Cette médiocrité s’avère touchante tant dans le complexe
d’infériorité de Tony que celui de supériorité de la snob Stéphanie (Karen Lynn
Gorney), mythomane s’inventant une vie de strass dans son job de Manhattan. La
force du récit tient en son authenticité et si la famille traditionnelle
italienne n’est pas dénuée de clichés, l’opposition père/fils illustrant
l’aigreur du parent et la vision d’un avenir peu reluisant pour sa progéniture
fonctionne en une poignée de scènes. Sans le refuge de la danse, le besoin de
reconnaissance de Tony passe par une attitude machiste discutable. La
différence avec ses camarades, c’est qu’il en est conscient et ce tiraillement
tient dans l’interprétation de John Travolta.
Tour à tour réticent puis en
demande d’une admiration/soumission féminines (la relation amour/haine avec
Annette, les coucheries sur la banquette arrière), Tony est un être en quête
d’ailleurs et d‘attention (magnifique moment de Travolta au bord des larmes
quand Stéphanie lui témoigne enfin de l’affection). Chaque démonstration de
vulnérabilité succède à une autre de virilité mal placée et inversement,
expression de l’incertitude du héros entre les codes de la rue et ses
aspirations. Si certains aspects ont vieillis (la partie guerre des gangs),
l’étude de caractères fonctionne réellement, dans la visions des codes
machistes donc, mais aussi le racisme sous-jacent de cette communauté
italo-américaine (envers les noirs et les hispaniques) et la relation
contradictoire à la religion – la culpabilité d’un personnage d’envisager
l’avortement pour sa petite amie enceinte.
John Badham livre son lot de visions iconiques, à la fois
dans l’émotion contemplative (cette observation chargée d’espoir du pont de
Brooklyn) et surtout l’ivresse de la danse. La photo diaphane de Ralf D. Bode
baigne d’un halo féérique les pas de danse chaloupés où Badham capture
l’hédonisme collectif et la célébration de l’égo de Tony. Contre-plongées sur
dandinement de postérieur, travelling virtuose accompagnant les mouvements les
plus audacieux et plans d’ensemble majestueux, Badham fond les codes de la
comédie musicale dans le disco et décuplera ainsi sa popularité mondiale.

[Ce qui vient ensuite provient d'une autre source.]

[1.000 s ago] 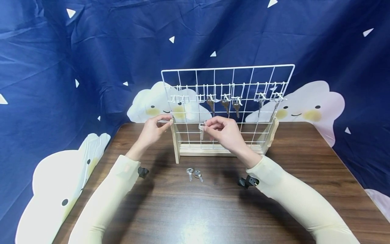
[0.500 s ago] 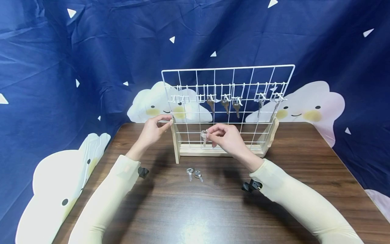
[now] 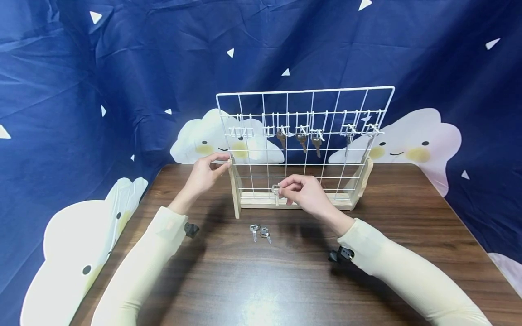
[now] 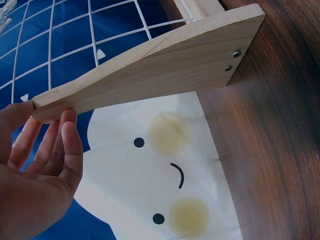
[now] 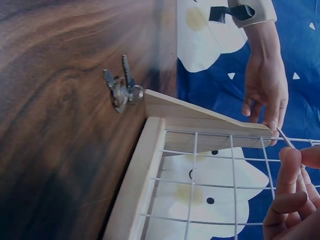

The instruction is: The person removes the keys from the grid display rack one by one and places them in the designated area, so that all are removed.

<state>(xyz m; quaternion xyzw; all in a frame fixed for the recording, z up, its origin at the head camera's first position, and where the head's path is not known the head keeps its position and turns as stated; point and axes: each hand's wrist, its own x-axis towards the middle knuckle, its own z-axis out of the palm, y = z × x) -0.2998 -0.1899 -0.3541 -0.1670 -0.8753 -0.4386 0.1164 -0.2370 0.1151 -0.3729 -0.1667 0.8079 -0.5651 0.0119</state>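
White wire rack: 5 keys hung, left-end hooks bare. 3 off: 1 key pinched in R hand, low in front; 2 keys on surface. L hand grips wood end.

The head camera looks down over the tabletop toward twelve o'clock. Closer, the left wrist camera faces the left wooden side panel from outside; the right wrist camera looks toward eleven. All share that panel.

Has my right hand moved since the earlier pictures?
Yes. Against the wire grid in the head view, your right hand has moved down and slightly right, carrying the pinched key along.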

L’extraordinaire bande-son des Bee Gees (qui avait amorcé ce virage disco avec
leur deux albums précédents) parvient à exprimer la furie dansante avec You should be dancing comme le
romantisme dans More than a woman ou How deep is your love, tout en
distillant une mélancolie palpable dans Stayin’
alive (au texte plus sombre et profond qu’il n’y parait). Cet ensemble
forme un tout qui contribuera à l’immense succès du film où l’on capture les
questionnements d’une jeunesse bien au-delà de l’argument disco initial,
notamment dans la conclusion douce-amère.